» **HOW TO COMPLETE THIS TASK**
Write the listing below out again exactly, though only as far as the line with "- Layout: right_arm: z", which is included.

(DATA BELOW)

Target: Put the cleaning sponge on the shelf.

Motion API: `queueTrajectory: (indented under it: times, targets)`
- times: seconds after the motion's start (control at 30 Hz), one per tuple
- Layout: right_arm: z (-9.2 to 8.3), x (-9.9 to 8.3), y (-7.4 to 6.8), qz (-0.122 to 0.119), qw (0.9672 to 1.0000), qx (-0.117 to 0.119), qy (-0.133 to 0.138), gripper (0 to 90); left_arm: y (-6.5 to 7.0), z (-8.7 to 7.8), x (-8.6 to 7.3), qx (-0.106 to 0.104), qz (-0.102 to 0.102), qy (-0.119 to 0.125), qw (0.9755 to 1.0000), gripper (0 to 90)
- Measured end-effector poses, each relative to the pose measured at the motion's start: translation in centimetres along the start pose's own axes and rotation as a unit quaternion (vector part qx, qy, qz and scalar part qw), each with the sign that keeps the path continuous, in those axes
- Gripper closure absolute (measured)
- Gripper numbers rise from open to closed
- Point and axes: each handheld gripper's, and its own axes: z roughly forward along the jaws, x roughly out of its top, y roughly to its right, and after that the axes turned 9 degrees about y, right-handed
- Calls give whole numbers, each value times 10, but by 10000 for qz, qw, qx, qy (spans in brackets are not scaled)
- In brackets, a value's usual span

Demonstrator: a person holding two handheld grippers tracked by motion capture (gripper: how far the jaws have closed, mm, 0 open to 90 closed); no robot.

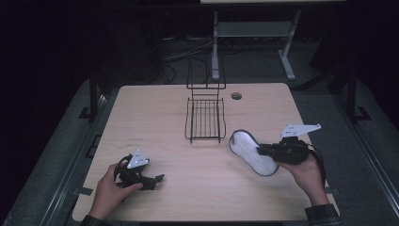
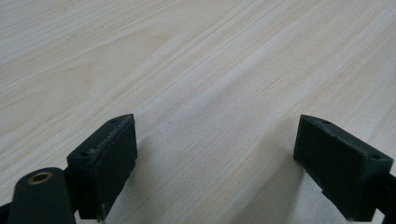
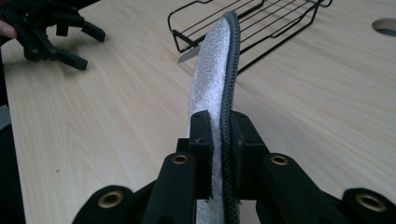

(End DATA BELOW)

» **OUTPUT**
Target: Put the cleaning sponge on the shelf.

Motion API: `queueTrajectory: (indented under it: times, targets)`
- times: seconds after the motion's start (control at 30 Hz), one per tuple
- Layout: right_arm: z (-9.2 to 8.3), x (-9.9 to 8.3), y (-7.4 to 6.8), qz (-0.122 to 0.119), qw (0.9672 to 1.0000), qx (-0.117 to 0.119), qy (-0.133 to 0.138), gripper (0 to 90); left_arm: y (-6.5 to 7.0), z (-8.7 to 7.8), x (-8.6 to 7.3), qx (-0.106 to 0.104), qz (-0.102 to 0.102), qy (-0.119 to 0.125), qw (0.9755 to 1.0000), gripper (0 to 90)

There is nothing more to the exercise.